Somut olayda; davacının, 04.07.2006 ile 03.12.2015 tarihleri arasında davalı iş yerinde sekreter olarak çalıştığı, davalı işverence, verilen görevleri yerine getirmediği, şirkete gelen ve telefonla arayan kişilere karşı davranışlarından dolayı şikayetlere sebep olduğundan bahisle işten çıkarıldığı anlaşılmaktadır. Mahkemece yapılan yargılama sonucunda iş akdinin feshinin haklı nedene dayandığı gerekçesi ile davanın reddine karar verilmiş ise de dosya kapsamına göre davalı işverenin sözleşmeyi geçerli nedenle feshettiği anlaşılmaktadır. Davacının feshe konu davranışları geçerli nedenle fesih kapamında değerlendirilmiş ise de geçerli nedenle fesih için gerekli olan usulüne uygun yazılı fesih bildiminin bulunmaması nedeniyle geçerli bir fesihten söz etmek mümkün değildir. Davanın kabulüne karar verilmesi gerekirken, iş akdinin feshinin haklı nedene dayandığına dair gerekçe ile talebin reddine karar verilmesi hatalı olup bozmayı gerektirmiştir.

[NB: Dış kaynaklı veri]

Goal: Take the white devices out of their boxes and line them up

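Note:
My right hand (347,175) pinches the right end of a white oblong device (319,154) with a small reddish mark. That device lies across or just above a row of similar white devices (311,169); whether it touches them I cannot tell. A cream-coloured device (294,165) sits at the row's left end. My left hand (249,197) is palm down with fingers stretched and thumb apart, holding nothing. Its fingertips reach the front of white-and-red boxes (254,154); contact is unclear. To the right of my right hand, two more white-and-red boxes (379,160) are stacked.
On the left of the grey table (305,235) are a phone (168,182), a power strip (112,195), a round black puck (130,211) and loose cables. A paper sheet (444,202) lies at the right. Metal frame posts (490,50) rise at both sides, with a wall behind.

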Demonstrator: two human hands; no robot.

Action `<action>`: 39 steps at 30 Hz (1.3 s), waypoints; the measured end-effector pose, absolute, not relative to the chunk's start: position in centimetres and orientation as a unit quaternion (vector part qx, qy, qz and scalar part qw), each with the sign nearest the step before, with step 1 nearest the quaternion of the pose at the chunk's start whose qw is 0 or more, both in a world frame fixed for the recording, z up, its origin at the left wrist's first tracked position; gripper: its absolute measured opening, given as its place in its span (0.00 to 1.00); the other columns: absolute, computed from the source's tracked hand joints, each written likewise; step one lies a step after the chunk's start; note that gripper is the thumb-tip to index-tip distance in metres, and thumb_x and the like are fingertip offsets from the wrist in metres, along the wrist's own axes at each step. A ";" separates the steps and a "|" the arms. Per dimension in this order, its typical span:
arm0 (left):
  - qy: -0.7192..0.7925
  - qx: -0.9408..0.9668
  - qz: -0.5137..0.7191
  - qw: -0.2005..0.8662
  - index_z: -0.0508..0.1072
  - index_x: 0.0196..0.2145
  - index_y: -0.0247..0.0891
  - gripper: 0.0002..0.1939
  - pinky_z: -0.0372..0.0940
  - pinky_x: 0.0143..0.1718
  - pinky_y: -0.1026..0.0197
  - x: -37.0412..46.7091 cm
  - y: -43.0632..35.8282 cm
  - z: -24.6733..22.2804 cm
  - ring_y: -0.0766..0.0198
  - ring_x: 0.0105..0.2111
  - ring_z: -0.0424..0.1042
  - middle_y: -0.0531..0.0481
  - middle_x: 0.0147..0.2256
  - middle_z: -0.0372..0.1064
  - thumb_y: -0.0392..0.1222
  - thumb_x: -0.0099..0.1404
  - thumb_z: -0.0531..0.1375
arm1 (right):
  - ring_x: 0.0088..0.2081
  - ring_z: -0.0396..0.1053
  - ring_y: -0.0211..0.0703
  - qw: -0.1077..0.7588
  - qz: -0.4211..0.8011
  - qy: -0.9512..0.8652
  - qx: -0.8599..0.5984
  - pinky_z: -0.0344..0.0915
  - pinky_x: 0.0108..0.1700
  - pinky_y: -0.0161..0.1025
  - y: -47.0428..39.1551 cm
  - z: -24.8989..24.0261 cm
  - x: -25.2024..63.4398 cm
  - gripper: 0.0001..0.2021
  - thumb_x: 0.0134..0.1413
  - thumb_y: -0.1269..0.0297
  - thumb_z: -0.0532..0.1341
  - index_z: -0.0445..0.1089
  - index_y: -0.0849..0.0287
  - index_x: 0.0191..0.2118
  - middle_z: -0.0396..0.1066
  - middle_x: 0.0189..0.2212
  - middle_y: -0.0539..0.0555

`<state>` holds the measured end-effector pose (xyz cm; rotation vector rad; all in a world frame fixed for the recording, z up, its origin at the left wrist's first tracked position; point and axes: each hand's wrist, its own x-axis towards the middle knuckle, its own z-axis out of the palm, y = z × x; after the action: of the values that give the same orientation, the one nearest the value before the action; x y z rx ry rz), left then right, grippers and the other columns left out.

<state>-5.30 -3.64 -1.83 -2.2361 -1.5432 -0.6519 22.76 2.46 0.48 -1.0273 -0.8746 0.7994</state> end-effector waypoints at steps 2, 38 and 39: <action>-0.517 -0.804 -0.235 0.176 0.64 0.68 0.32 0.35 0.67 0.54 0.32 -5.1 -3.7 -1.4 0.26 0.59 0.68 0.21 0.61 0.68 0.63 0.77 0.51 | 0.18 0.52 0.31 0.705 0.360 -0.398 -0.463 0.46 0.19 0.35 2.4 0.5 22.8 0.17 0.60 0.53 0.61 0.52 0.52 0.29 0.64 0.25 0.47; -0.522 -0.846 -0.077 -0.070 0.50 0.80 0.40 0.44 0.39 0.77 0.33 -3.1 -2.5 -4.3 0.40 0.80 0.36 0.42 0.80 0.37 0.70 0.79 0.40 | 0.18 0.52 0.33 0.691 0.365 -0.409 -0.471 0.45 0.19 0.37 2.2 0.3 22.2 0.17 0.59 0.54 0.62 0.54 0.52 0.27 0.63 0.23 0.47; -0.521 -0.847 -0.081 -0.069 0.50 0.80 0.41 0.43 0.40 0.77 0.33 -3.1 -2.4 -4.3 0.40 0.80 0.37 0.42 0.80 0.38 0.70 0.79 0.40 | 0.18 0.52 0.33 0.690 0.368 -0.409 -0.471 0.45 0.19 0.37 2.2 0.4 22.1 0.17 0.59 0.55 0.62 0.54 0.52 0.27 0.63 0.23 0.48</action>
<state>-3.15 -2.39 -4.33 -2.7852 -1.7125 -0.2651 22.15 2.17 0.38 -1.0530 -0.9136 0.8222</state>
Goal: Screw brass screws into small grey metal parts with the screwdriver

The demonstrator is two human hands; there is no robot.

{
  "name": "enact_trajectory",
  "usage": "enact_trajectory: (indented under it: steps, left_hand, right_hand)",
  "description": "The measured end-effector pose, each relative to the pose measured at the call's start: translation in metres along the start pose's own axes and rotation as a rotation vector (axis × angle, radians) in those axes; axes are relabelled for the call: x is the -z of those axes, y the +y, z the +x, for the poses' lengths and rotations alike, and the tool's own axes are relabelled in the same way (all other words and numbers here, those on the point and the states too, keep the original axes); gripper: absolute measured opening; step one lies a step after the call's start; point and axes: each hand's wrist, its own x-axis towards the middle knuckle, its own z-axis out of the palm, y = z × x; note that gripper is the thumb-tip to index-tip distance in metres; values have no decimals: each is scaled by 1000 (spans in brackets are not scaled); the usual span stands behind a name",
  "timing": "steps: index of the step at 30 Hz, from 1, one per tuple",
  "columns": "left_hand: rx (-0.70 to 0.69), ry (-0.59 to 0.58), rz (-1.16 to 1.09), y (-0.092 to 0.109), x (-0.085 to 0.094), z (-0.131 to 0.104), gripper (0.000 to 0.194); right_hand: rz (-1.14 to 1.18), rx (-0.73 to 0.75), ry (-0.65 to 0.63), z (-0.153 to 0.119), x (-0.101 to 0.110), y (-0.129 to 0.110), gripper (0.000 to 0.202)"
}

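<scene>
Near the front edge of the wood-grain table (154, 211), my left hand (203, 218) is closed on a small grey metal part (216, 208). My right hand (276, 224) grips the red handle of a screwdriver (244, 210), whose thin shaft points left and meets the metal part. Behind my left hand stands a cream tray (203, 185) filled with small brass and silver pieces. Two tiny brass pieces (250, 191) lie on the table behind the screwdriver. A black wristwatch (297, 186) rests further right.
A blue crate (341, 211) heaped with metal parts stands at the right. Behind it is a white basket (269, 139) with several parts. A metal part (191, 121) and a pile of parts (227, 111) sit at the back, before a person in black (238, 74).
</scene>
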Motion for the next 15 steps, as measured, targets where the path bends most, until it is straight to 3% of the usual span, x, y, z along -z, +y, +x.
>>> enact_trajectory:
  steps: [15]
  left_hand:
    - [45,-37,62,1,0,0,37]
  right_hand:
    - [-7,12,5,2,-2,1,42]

Belirtilen sebeplerle, 4857 sayılı Kanun"un 20. maddesinin 3. fıkrası uyarınca, hükmün bozulmak suretiyle ortadan kaldırılması ve aşağıdaki gibi karar verilmesi gerekmiştir.
HÜKÜM: Yukarıda açıklanan gerekçe ile;
1-Mahkemenin yukarıda tarih ve sayısı belirtilen kararının BOZULARAK ORTADAN KALDIRILMASINA,
2-İşverence yapılan FESHİN GEÇERSİZLİĞİNE ve davacının işe iadesine,
3-Davacının kanuni sürede işe başvurmasına rağmen, işverenin süresi içinde işe başlatmaması halinde davalı tarafından ödenmesi gereken tazminat miktarının fesih sebebi ve kıdemi dikkate alınarak beş aylık ücreti olarak belirlenmesine,
4-Davacının işe iade için işverene süresi içinde başvurması halinde hak kazanılacak olan ve kararın kesinleşmesine kadar en çok dört aylık ücret ve diğer haklarının davalı tarafından davacıya ödenmesine,
5-Karar tarihi itibariyle alınması gerekli olan 29,20 TL karar ve ilam harcından, peşin alınan 27,70 TL harcın mahsubu ile bakiye 1,50 TL karar ve ilam harcının davalıdan tahsili ile hazineye irad kaydına,
6-Davacı vekille temsil edildiğinden, karar tarihinde yürürlükte olan tarifeye göre 1.800,00 TL vekâlet ücretinin davalıdan alınıp davacıya verilmesine,
7-Davacı tarafından yapılan 150,00 TL yargılama giderinin davalıdan alınıp davacıya verilmesine, davalının yaptığı yargılama giderinin üzerinde bırakılmasına,
8-Peşin alınan temyiz harcının istek halinde ilgiliye iadesine, kesin olarak 21.11.2016 tarihinde oybirliği ile karar verildi.